In 2012 I bought a brand new bike. It was a first, getting a fresh ride with zero miles on the tires, and to ensure success I did absolutely no research or shopping around. I walked into Chelsea Bikes (RIP) to see what they had when a Marin single speed caught my eye. It had a white chromoly frame with red rims and grips. The size was right. Parts were all factory stock, but I didn’t care about that; everything was new. They gave me a cash discount, and for less than $600 I walked out of there with the slickest-looking, lowest-quality bicycle I have ever owned.
At the time I had no idea of course. It would be years before the poor build quality would rear it’s head. All I knew that afternoon was I had a new lease on biking. It was time to ride in style, to embrace single-speed life, and to get home quickly to switch out these crappy embarrassing black plastic factory pedals with the sweet silver steel MKS pedals taken from Henry. I named the bike Santi, in honor of the nimble-footed Arsenal midfielder Santi Cazorla, a player of sublime talent whose career was plagued by injury. Like his namesake, Santi had trouble with the brutal daily grind. I switched out the pedals for aesthetics, and over the next four and half years I replaced the grips, the saddle, the wheel set, the drivetrain including bottom bracket, and the seatpost because they broke. When frame failure finally ended Santi’s run in 2017, the only original parts left were the handlebars, headset, brakes and, of course, the piece-of-shit frame that rusted from the inside and cracked in three places at the chainstays.

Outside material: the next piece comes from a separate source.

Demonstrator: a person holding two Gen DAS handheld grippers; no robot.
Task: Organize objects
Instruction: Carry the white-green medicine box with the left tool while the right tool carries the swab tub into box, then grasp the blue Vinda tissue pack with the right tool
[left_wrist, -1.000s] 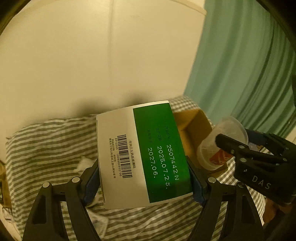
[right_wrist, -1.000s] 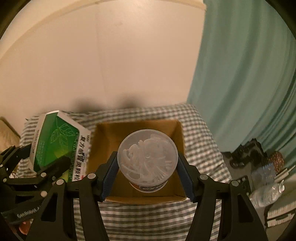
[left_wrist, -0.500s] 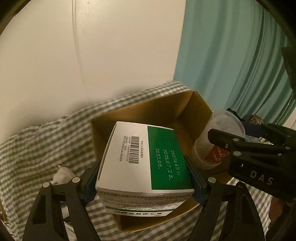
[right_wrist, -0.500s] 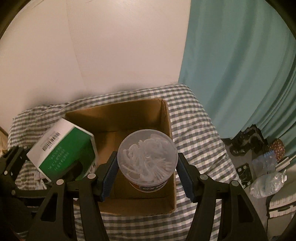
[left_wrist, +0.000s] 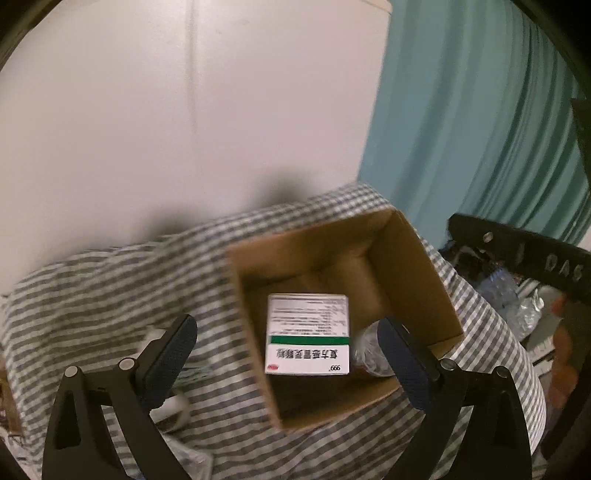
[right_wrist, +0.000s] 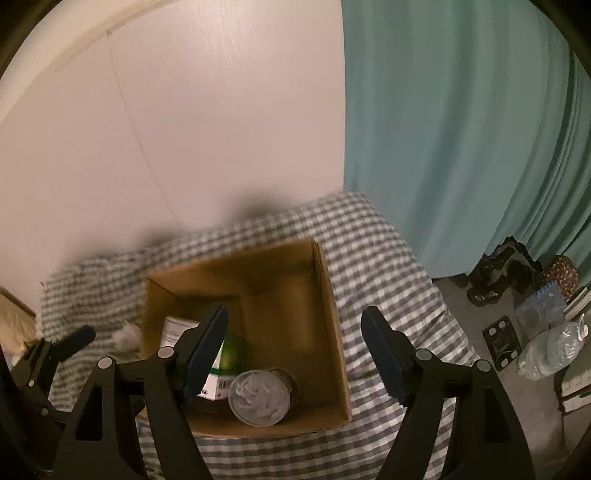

But the riding was great. During Santi’s tenure I took the final step in my bike evolution, going from single speed to fixed gear. I was at my peak Bike Wanker phase, riding 150 miles a week and menacing car drivers. You litter? I’m going to pick up that trash and put it right back through your window. You park in the bike lane? I’m going to knock on your car as I pass by. You bump into me because you’re making a lane change and not even paying attention to what’s going on in the paint-separated bike path next to you? I’m going to cuss you out. loudly. For some context of my Wankerhood, once in Scotland I told a friend of one of my greatest exploits (smashed mirror justice), and they responded, “I don’t think you should be proud of that story.” For those reading this and hoping I got my comeuppance at some point, rest easy. I bear scars.
Though Santi was toast, most of the other parts were pretty new. I was in the market for a frame only, and there was only one choice: a frame with a distinctive seatpost triangle I had been noticing around town for a few years. I spent weeks hunting that frame, prowling Brooklyn and Manhattan on my alt ride, a Bianchi Milano cruising bike with an eight-speed internal hub named Bran Bonito (bought used in 2010 for $400 — Craigslist for the win again). Then I spotted one hanging in a shop window on Myrtle, silver with black lettering: the Tribe Mess.
This frame is dope. It called to me. I walked into Urban Cycles (RIP) and onto the path of destiny. It was my size, and the bike mechanic there, Russ, was my kind of bike mechanic. He helped me build out that Tribe frame into my ultimate city ride, the bike upon whom I would experience the extreme ends of the riding-life spectrum, from supreme high to rock bottom and back up again, a bike named Hector.